EXTRACTED INFORMATION below:

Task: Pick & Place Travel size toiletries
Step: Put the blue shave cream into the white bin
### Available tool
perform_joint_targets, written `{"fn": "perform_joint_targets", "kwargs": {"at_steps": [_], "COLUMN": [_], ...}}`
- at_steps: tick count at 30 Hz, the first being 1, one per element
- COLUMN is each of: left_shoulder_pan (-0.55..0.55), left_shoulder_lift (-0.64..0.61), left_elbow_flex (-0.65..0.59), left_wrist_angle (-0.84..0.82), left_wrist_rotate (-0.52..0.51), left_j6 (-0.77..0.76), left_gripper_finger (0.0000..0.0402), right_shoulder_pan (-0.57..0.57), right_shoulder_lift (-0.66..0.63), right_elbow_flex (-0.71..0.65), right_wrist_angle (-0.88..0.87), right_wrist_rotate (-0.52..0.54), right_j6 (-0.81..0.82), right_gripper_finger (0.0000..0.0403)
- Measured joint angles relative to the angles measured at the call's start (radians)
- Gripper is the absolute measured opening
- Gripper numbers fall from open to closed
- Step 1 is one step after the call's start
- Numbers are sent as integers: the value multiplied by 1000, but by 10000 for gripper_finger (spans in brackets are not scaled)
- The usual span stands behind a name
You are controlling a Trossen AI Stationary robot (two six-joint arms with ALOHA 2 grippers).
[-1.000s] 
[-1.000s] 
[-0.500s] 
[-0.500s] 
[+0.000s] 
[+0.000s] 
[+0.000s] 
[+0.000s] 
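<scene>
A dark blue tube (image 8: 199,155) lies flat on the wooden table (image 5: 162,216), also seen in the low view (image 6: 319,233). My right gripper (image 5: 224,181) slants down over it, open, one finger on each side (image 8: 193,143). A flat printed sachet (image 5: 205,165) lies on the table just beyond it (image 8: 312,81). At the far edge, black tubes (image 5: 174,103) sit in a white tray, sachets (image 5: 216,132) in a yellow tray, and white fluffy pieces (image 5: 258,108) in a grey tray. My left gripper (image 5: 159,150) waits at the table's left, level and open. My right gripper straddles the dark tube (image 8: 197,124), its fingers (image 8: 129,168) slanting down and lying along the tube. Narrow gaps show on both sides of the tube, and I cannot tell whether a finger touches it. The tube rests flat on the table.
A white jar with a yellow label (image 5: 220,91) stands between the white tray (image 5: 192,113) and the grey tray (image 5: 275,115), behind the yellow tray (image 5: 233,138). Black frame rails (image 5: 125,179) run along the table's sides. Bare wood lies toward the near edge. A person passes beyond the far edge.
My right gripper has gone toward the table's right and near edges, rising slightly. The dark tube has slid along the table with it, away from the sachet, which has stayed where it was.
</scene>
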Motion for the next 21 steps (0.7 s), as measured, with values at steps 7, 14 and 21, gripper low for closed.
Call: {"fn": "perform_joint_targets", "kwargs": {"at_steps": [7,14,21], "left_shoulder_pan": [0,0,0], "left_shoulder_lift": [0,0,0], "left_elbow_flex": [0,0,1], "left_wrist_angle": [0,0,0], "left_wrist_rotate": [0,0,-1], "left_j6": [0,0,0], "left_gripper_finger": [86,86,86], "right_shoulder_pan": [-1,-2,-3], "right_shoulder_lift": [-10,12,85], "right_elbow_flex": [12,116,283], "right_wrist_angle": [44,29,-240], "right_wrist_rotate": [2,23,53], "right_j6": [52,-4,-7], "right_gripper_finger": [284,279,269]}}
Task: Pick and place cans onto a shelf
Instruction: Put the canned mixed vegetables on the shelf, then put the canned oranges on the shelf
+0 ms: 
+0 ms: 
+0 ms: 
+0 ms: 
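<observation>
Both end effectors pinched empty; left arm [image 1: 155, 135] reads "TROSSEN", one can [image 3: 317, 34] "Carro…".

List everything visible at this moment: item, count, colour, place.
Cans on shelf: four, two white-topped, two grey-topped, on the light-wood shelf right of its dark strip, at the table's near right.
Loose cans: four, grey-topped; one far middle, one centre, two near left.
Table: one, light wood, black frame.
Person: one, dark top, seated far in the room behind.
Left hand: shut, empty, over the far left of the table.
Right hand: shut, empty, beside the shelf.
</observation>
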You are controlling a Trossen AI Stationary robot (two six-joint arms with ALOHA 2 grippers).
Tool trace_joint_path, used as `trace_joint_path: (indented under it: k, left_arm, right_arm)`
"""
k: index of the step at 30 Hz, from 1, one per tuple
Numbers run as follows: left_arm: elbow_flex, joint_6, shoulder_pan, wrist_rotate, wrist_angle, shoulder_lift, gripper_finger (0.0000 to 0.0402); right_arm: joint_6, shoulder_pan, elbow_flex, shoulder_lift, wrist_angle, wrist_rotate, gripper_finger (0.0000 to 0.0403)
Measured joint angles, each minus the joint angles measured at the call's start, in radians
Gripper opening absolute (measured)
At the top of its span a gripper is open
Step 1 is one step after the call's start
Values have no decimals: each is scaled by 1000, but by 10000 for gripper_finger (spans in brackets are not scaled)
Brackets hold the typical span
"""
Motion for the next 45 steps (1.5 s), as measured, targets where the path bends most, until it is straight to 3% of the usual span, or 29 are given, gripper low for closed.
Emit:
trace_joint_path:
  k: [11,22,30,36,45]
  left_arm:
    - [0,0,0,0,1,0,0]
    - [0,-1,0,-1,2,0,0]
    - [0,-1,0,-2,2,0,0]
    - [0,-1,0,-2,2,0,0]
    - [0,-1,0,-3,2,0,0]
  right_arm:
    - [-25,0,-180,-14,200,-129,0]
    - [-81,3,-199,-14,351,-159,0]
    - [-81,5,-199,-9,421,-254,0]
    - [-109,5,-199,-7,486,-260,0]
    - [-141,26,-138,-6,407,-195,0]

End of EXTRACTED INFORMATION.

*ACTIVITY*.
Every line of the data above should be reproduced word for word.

*RESULT BELOW*.
Task: Pick & Place Travel size toiletries
Step: Put the blue shave cream into the white bin
### Available tool
perform_joint_targets, written `{"fn": "perform_joint_targets", "kwargs": {"at_steps": [_], "COLUMN": [_], ...}}`
- at_steps: tick count at 30 Hz, the first being 1, one per element
- COLUMN is each of: left_shoulder_pan (-0.55..0.55), left_shoulder_lift (-0.64..0.61), left_elbow_flex (-0.65..0.59), left_wrist_angle (-0.84..0.82), left_wrist_rotate (-0.52..0.51), left_j6 (-0.77..0.76), left_gripper_finger (0.0000..0.0402), right_shoulder_pan (-0.57..0.57), right_shoulder_lift (-0.66..0.63), right_elbow_flex (-0.71..0.65), right_wrist_angle (-0.88..0.87), right_wrist_rotate (-0.52..0.54), right_j6 (-0.81..0.82), right_gripper_finger (0.0000..0.0403)
- Measured joint angles relative to the angles measured at the call's start (radians)
- Gripper is the absolute measured opening
- Gripper numbers fall from open to closed
- Step 1 is one step after the call's start
- Numbers are sent as integers: the value multiplied by 1000, but by 10000 for gripper_finger (spans in brackets are not scaled)
- The usual span stands behind a name
You are controlling a Trossen AI Stationary robot (two six-joint arms with ALOHA 2 grippers).
[-1.000s] 
[-1.000s] 
[-0.500s] 
[-0.500s] 
[+0.000s] 
[+0.000s] 
[+0.000s] 
[+0.000s] 
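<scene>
A dark blue tube (image 8: 199,155) lies flat on the wooden table (image 5: 162,216), also seen in the low view (image 6: 319,233). My right gripper (image 5: 224,181) slants down over it, open, one finger on each side (image 8: 193,143). A flat printed sachet (image 5: 205,165) lies on the table just beyond it (image 8: 312,81). At the far edge, black tubes (image 5: 174,103) sit in a white tray, sachets (image 5: 216,132) in a yellow tray, and white fluffy pieces (image 5: 258,108) in a grey tray. My left gripper (image 5: 159,150) waits at the table's left, level and open. My right gripper straddles the dark tube (image 8: 197,124), its fingers (image 8: 129,168) slanting down and lying along the tube. Narrow gaps show on both sides of the tube, and I cannot tell whether a finger touches it. The tube rests flat on the table.
A white jar with a yellow label (image 5: 220,91) stands between the white tray (image 5: 192,113) and the grey tray (image 5: 275,115), behind the yellow tray (image 5: 233,138). Black frame rails (image 5: 125,179) run along the table's sides. Bare wood lies toward the near edge. A person passes beyond the far edge.
My right gripper has gone toward the table's right and near edges, rising slightly. The dark tube has slid along the table with it, away from the sachet, which has stayed where it was.
</scene>
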Motion for the next 21 steps (0.7 s), as measured, with values at steps 7, 14 and 21, gripper low for closed.
Call: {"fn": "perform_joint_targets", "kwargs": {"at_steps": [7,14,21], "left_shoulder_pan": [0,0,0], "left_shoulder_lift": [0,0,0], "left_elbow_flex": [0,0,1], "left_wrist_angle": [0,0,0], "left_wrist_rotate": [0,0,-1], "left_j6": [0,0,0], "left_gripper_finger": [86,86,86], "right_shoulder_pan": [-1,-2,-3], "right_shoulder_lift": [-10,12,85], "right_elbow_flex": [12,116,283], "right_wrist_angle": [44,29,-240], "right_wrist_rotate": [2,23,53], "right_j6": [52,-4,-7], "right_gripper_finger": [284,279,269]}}
Task: Pick and place cans onto a shelf
Instruction: Put the canned mixed vegetables on the shelf, then put the canned oranges on the shelf
+0 ms: 
+0 ms: 
+0 ms: 
+0 ms: 
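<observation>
Both end effectors pinched empty; left arm [image 1: 155, 135] reads "TROSSEN", one can [image 3: 317, 34] "Carro…".

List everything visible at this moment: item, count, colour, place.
Cans on shelf: four, two white-topped, two grey-topped, on the light-wood shelf right of its dark strip, at the table's near right.
Loose cans: four, grey-topped; one far middle, one centre, two near left.
Table: one, light wood, black frame.
Person: one, dark top, seated far in the room behind.
Left hand: shut, empty, over the far left of the table.
Right hand: shut, empty, beside the shelf.
</observation>
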You are controlling a Trossen AI Stationary robot (two six-joint arms with ALOHA 2 grippers).
Tool trace_joint_path, used as `trace_joint_path: (indented under it: k, left_arm, right_arm)`
"""
k: index of the step at 30 Hz, from 1, one per tuple
Numbers run as follows: left_arm: elbow_flex, joint_6, shoulder_pan, wrist_rotate, wrist_angle, shoulder_lift, gripper_finger (0.0000 to 0.0402); right_arm: joint_6, shoulder_pan, elbow_flex, shoulder_lift, wrist_angle, wrist_rotate, gripper_finger (0.0000 to 0.0403)
Measured joint angles, each minus the joint angles measured at the call's start, in radians
Gripper opening absolute (measured)
At the top of its span a gripper is open
Step 1 is one step after the call's start
Values have no decimals: each is scaled by 1000, but by 10000 for gripper_finger (spans in brackets are not scaled)
Brackets hold the typical span
"""
Motion for the next 45 steps (1.5 s), as measured, targets where the path bends most, until it is straight to 3% of the usual span, or 29 are given, gripper low for closed.
Emit:
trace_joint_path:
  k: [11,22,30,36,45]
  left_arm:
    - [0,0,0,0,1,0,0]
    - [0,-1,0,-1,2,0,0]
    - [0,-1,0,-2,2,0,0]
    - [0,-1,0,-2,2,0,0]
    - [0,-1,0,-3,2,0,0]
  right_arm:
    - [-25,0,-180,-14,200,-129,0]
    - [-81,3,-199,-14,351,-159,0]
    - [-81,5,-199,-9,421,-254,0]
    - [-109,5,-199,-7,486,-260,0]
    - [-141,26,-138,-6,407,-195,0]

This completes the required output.